» **Exercise details**:
Your answer must be the exact lines below, starting with the line with "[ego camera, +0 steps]" and going on through the line with "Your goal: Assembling", both included, with no pictures.

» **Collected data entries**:

--

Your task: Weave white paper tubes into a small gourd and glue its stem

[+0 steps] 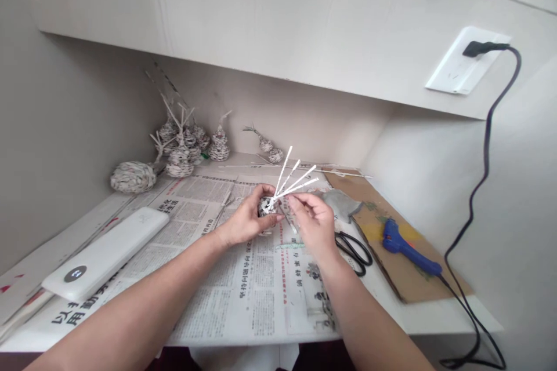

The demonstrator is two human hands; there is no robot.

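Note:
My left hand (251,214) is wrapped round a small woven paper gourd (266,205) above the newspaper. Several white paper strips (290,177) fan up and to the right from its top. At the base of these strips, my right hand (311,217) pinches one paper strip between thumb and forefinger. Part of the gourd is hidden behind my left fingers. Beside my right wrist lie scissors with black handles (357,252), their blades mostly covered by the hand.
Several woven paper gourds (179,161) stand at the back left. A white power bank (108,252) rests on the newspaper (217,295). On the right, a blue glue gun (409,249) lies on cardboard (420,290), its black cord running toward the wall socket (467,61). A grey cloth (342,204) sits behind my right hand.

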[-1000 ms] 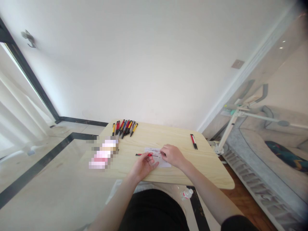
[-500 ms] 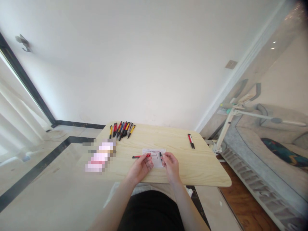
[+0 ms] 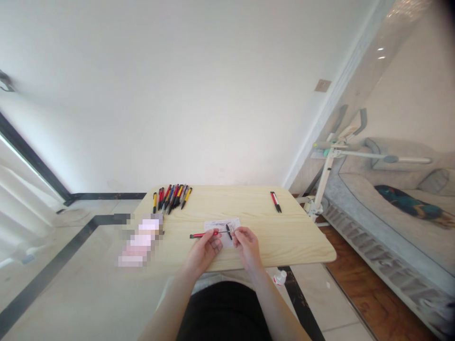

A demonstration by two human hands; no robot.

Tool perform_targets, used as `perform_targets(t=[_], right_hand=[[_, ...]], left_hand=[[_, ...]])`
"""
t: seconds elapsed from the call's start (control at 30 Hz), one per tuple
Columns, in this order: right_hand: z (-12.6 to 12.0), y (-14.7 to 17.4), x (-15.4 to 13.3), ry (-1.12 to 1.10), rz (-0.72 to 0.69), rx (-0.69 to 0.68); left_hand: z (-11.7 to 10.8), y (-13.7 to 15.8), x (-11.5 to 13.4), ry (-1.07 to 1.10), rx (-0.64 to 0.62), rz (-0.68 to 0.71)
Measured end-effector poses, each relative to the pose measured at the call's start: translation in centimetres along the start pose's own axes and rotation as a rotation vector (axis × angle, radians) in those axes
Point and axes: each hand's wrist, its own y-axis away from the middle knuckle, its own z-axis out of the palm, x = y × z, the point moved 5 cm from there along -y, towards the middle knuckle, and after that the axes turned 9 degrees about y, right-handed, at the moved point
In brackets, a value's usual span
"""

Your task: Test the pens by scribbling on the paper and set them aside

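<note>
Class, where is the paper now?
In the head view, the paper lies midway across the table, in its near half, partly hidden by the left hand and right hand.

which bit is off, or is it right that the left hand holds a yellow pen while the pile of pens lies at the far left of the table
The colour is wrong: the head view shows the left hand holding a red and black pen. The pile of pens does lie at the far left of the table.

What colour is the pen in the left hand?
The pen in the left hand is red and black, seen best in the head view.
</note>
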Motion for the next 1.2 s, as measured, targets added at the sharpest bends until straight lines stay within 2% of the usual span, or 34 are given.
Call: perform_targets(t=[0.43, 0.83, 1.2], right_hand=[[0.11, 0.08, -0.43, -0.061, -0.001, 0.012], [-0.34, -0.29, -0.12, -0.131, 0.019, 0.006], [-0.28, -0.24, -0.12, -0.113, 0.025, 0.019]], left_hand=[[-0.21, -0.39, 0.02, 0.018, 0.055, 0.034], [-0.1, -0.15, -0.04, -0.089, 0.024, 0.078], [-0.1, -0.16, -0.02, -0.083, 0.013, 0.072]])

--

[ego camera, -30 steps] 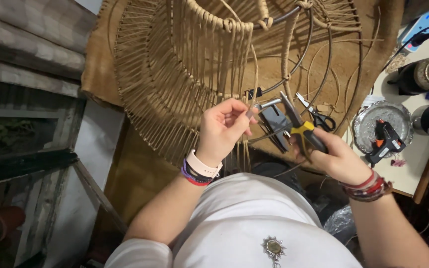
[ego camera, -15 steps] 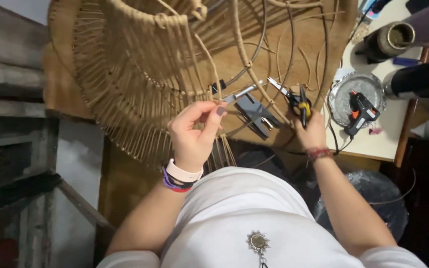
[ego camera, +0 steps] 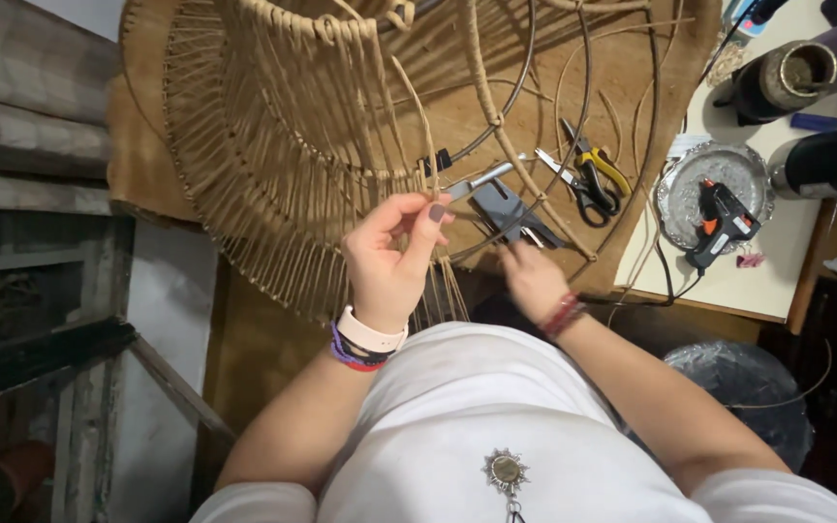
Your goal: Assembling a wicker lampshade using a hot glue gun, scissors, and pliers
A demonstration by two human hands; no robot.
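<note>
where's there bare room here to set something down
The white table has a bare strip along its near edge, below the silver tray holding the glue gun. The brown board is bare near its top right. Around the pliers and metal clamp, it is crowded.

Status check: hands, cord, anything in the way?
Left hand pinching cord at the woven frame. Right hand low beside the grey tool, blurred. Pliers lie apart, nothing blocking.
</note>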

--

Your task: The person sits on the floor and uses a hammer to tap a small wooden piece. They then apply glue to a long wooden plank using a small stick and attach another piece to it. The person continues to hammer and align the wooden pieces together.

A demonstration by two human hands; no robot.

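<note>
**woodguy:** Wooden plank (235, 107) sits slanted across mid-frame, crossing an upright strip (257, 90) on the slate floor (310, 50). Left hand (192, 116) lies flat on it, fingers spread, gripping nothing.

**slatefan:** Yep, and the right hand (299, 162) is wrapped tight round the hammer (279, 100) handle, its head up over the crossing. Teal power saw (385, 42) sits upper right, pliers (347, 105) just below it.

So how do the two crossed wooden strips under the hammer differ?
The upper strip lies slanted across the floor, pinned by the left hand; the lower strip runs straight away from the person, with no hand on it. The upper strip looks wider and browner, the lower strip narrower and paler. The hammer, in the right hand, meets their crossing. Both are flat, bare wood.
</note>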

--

» **Task result**:
[ego camera, +0 steps] 
Your goal: Assembling a wicker lampshade using a hot glue gun, scissors, and pliers

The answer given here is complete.